Suit deux ans plus tard, « L’homme inquiet », dans lequel les lecteurs retrouvent Wallander, retraité mais toujours prêt à s’investir dans une nouvelle affaire.

La même année, l’écrivain scandinave participe à l’expédition organisée par des groupes activistes islamistes turcs en faveur de Gaza, qui donna lieu à un abordage israélien qui causa une dizaine de victimes. Une expérience de laquelle il accouche un récit, publié le 5 juin 2010 dans la presse internationale dont Libération, The Guardian (Angleterre), El País (Espagne), Dagbladet (Suède), La Repubblica (Italie) ou The Toronto Star (Canada).

Gendre d’Ingmar Bergman dont il a épousé en secondes noces la fille Eva, il partage sa vie entre l’Afrique (le Mozambique) et la Suède à Särö, à quinze kilomètres au sud de Göteborg au bord de la mer ,en écrivant romans, pièces de théâtre et ouvrages pour la jeunesse et où il dirige une troupe de théâtre depuis 1996 : le Teatro Avenida, seule troupe de théâtre professionnelle du pays, qu’il présente lui-même comme la « passion de sa vie » et où il travaille gratuitement.

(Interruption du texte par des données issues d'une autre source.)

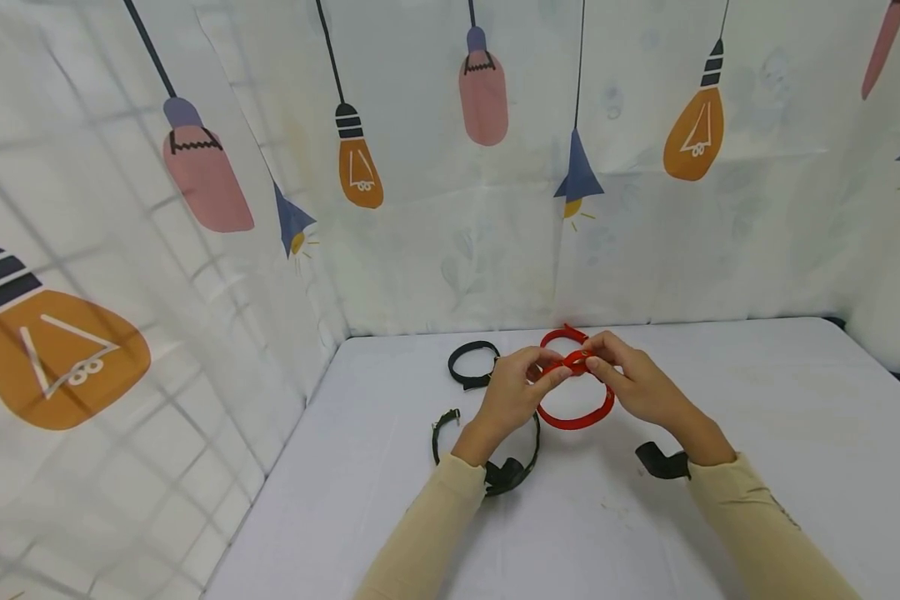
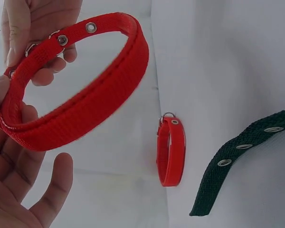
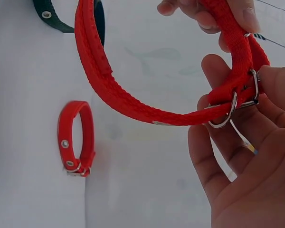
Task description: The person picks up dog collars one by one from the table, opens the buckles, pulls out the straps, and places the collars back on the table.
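Both hands hold a red dog collar (image 1: pixel 576 422) up over the table, its band bent into a loop. My left hand (image 1: pixel 506 387) pinches the strap between thumb and fingers on one side. On the other side my right hand (image 1: pixel 637 385) grips it at the metal buckle (image 3: pixel 255 88), beside a D-ring (image 3: pixel 228 116). Eyelets (image 2: pixel 90 27) dot the strap in the left wrist view. Behind the hands, a second red collar (image 1: pixel 562 332) lies on the table, with its own ring and eyelets visible in the wrist views.
A black collar (image 1: pixel 461 379), closed in a ring, lies at the back left of the white table (image 1: pixel 360 467). Nearer, a dark green collar (image 1: pixel 532 446) lies spread in a curve, partly under the left forearm. A patterned curtain (image 1: pixel 450 250) hangs behind the table and along its left.
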A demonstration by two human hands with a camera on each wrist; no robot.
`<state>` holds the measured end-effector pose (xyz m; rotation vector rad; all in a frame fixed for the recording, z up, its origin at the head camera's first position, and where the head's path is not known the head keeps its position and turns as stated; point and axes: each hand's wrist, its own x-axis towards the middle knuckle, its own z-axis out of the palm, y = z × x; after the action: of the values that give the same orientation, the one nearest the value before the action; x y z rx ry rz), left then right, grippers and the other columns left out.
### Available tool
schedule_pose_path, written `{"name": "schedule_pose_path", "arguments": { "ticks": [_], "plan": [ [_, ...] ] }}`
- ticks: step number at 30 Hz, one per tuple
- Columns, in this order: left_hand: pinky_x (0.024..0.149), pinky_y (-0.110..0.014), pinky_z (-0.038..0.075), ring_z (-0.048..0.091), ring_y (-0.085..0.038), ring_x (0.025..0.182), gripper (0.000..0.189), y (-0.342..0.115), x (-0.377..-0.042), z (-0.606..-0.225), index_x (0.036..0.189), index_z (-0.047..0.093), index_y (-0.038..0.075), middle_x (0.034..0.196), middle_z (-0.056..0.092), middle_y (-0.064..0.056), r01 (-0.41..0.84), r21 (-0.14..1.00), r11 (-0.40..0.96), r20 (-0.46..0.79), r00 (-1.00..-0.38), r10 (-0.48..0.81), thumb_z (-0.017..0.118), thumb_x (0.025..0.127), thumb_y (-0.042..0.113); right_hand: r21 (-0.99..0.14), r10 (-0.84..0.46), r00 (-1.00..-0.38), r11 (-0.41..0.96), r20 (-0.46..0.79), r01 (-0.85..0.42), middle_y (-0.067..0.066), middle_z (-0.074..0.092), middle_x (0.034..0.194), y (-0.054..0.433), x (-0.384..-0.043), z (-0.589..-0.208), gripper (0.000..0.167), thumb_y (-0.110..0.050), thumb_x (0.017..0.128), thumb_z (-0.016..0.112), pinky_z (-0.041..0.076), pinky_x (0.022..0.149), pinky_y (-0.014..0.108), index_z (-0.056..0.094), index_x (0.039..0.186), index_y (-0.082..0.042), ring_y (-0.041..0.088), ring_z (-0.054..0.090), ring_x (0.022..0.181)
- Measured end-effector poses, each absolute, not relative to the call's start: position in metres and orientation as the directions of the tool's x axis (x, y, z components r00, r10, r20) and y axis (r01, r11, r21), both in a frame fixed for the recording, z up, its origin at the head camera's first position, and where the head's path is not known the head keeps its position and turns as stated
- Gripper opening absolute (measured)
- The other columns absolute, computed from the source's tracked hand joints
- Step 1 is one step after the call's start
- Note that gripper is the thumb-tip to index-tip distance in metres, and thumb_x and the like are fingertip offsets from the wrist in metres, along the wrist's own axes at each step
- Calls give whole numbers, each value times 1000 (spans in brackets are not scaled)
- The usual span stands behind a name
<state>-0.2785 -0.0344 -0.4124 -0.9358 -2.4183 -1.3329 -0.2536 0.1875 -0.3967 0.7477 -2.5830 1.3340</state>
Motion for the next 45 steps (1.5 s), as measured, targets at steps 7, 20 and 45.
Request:
{"name": "schedule_pose_path", "arguments": {
  "ticks": [7, 20, 45],
  "plan": [
    [72, -17, 53, 60, -8, 83, 26, -35, -277, -411, 116, 72, 12, 106, 73, 0, 645, 636, 425, 462, -759, 459, 70, 98, 31, -707, -360, -860, 496, 361, -504, 5, 69, 103, 187, -253, -396, 19, -22, 103, 62, 55, 74, 30, 65, 120, -12, 20, 62, 91],
    [69, -15, 49, 59, -10, 80, 21, -34, -277, -411, 112, 70, 10, 100, 71, -1, 690, 548, 473, 502, -723, 474, 68, 99, 26, -538, -351, -746, 529, 566, -656, -7, 64, 90, 185, -257, -400, 11, -9, 94, 73, 51, 71, 24, 70, 104, -12, 8, 56, 83],
    [74, -20, 55, 60, -8, 85, 20, -37, -277, -408, 115, 68, 13, 98, 69, 1, 636, 681, 363, 447, -754, 481, 67, 100, 27, -661, -287, -839, 520, 461, -541, 8, 70, 98, 183, -250, -394, 14, -10, 102, 61, 56, 73, 25, 61, 113, -3, 18, 64, 84]
  ]
}}
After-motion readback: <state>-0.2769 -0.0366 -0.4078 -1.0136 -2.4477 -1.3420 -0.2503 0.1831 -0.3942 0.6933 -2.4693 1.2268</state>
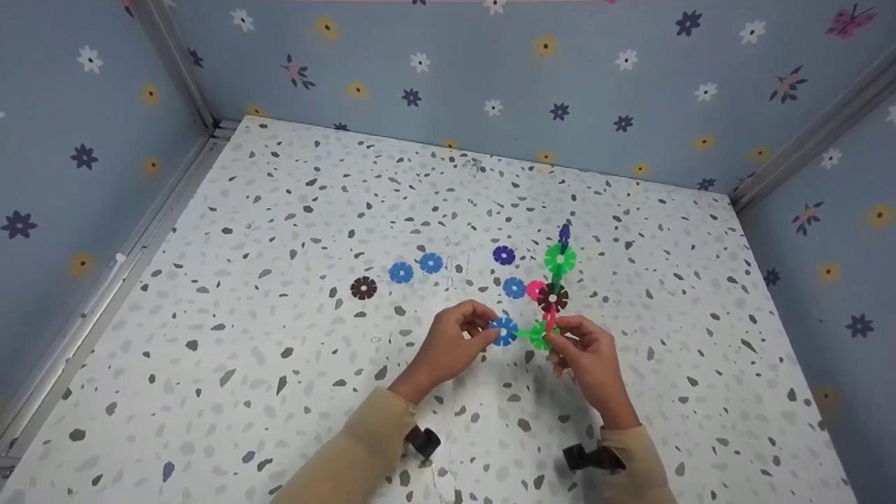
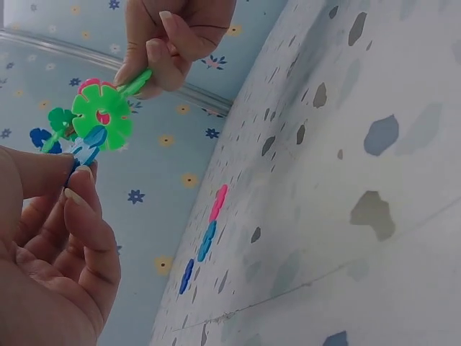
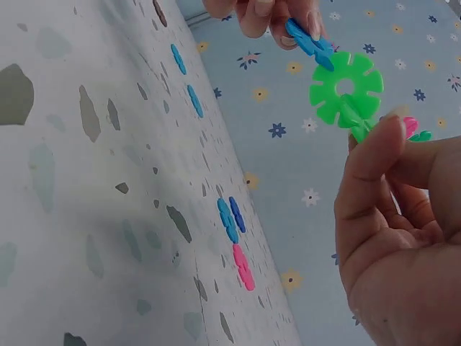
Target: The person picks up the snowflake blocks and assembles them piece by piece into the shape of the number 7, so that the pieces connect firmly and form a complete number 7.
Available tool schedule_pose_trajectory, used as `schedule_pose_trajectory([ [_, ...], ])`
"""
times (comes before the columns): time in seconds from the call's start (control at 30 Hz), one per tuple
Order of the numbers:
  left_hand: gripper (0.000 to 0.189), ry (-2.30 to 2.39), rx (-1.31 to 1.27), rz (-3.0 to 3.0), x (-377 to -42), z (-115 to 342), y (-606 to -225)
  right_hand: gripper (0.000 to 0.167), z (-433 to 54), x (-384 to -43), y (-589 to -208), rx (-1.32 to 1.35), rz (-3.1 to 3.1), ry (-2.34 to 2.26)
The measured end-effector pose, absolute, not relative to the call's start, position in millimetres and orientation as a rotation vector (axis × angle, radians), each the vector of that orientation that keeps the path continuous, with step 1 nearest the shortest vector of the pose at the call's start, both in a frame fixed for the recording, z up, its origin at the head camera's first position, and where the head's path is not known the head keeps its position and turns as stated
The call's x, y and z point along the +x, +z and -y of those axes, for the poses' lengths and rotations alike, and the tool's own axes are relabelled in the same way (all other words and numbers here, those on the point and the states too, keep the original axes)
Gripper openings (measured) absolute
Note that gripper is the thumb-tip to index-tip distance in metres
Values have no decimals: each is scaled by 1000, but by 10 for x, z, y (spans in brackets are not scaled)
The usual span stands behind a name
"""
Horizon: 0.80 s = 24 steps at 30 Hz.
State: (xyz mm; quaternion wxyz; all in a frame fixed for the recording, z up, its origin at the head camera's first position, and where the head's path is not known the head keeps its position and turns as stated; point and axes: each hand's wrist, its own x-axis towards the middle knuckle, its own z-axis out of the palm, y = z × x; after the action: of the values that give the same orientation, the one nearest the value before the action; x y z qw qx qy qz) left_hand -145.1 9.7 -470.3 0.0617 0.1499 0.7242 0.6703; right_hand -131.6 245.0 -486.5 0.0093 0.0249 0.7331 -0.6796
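Observation:
My left hand [image 1: 455,339] pinches a blue notched snowflake disc [image 1: 503,332] between thumb and fingers. That disc is slotted to a green snowflake disc [image 3: 346,90], seen face-on in the right wrist view. My right hand [image 1: 588,357] pinches the linked discs at a green disc [image 1: 539,336], beside a pink disc [image 1: 550,318] standing edge-on. From there the joined chain runs away from me through a brown disc [image 1: 553,298] and another green disc [image 1: 560,259] to a purple disc [image 1: 564,235]. In the left wrist view, the held discs are above the table.
Loose discs lie flat on the speckled table [image 1: 294,420]: a brown disc [image 1: 363,288] and two blue discs [image 1: 401,272] to the left, a purple disc [image 1: 504,255], a blue disc [image 1: 514,287] and a pink disc [image 1: 535,290] near the chain. Flowered panels [image 1: 455,70] enclose the table.

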Motion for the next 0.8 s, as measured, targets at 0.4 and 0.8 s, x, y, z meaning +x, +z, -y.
schedule_pose_trajectory([
  [0.4, 6, 1938, 640, -2206, -1383, 23, -4535, 4, -2455, -1286, -4809, -53, -2352, -1970],
  [0.8, 9, 2006, 732, -2195, -1429, -64, -4861, 6, -2462, -1237, -4816, -147, -2402, -1981],
])
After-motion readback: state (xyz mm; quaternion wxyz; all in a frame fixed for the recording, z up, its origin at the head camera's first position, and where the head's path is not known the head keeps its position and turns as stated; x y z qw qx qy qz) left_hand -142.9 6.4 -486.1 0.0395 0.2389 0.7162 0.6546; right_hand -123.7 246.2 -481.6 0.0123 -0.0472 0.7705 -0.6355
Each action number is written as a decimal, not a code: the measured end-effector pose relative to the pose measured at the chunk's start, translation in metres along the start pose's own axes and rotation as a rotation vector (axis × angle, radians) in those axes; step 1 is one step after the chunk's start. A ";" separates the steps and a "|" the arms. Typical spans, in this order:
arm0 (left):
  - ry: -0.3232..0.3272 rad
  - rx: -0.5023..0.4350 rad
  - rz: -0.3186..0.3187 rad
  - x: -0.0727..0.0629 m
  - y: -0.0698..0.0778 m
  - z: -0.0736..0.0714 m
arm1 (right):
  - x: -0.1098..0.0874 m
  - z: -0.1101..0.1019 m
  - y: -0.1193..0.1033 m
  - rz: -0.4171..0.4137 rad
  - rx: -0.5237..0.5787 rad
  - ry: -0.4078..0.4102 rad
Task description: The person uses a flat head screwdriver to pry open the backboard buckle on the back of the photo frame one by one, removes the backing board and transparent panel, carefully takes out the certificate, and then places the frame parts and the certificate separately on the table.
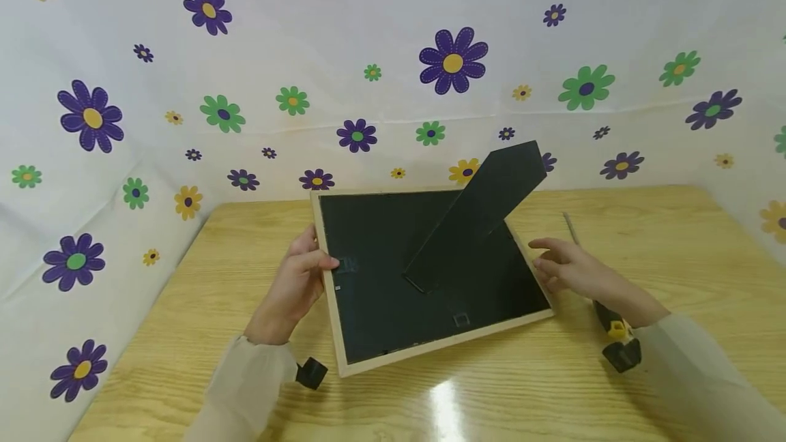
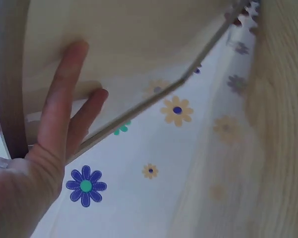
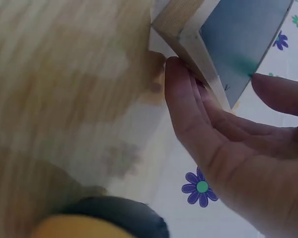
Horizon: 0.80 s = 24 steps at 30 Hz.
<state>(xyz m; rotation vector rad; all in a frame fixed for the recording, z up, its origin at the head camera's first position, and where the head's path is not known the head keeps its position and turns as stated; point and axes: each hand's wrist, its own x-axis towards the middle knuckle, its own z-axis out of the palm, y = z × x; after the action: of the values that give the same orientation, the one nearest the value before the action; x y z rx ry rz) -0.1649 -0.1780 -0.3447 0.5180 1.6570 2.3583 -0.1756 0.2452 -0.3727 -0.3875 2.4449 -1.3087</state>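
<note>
Black backing (image 1: 374, 237): matte panel inside a pale wooden rim (image 1: 334, 312); a faint bluish mark near its left edge, with a tiny whitish speck below it, both too dim to read as writing.
Small outline: a light rectangular outline (image 1: 460, 320) toward the lower edge of the backing, also unreadable.
Bench: light wood-grain top (image 1: 202, 333), glossy, with a bright patch of glare near the front.
Backdrop: white sheeting (image 1: 258, 46), creased in places, printed with purple, green and yellow flowers, standing behind the bench and along its sides.
Picture frame (image 1: 430, 316): between the two hands over the middle of the bench, back side up and tilted; whether its lower edge touches the wood cannot be told.
Easel stand (image 1: 479, 217): black flap, swung out from the backing, its tip reaching past the frame's far edge.
Left hand (image 1: 295, 282): grips the frame's left side, thumb over the rim onto the backing, two fingers spread along the pale underside.
Right hand (image 1: 574, 271): beside the frame's right edge, fingers loosely bent, thumb well apart from them; contact is unclear.
Screwdriver (image 1: 617, 328): black and yellow handle, lying on the bench beneath the right forearm.
Sleeves: cream (image 1: 248, 374).
</note>
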 end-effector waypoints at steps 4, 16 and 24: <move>-0.013 0.076 -0.103 0.004 -0.005 -0.003 | 0.000 0.002 0.003 -0.007 -0.140 0.005; -0.035 0.629 -0.393 0.009 -0.009 -0.011 | -0.016 0.001 0.005 -0.012 -0.288 0.080; 0.020 0.836 -0.421 0.015 -0.016 -0.014 | -0.021 0.006 0.006 0.012 -0.297 0.042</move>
<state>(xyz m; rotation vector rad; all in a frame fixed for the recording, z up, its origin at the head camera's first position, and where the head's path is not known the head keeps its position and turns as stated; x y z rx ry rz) -0.1850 -0.1789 -0.3617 0.2200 2.4331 1.3216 -0.1543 0.2522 -0.3775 -0.4209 2.6788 -0.9568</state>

Le 29 janvier 2014, il apprend qu’il est touché par un cancer qui a été détecté à la gorge et dans un poumon à un stade avancé. Et il est probable que les métastases aient gagné d’autres parties de son corps Il dit alors :  » J’ai tout de suite décidé d’écrire à propos de cette maladie, parce que c’est finalement une douleur et une souffrance qui affectent beaucoup de gens. Mais je vais écrire avec la perspective de la vie, pas de la mort. ».

L’écrivain est suivi à Göteborg, à Sahlgrenska, le plus grand hôpital d’Europe du Nord. Il a été soigné par chimiothérapie durant tout l’été 2014. Malheureusement cette thérapie a touché gravement les reins. Elle fut donc interrompue pour un moment. Les résultats médicaux ont prouvé qu’elle pouvait être reprise à la rentrée.

En parallèle, il a très vite décidé de consacrer désormais ses chroniques à sa bataille contre le cancer.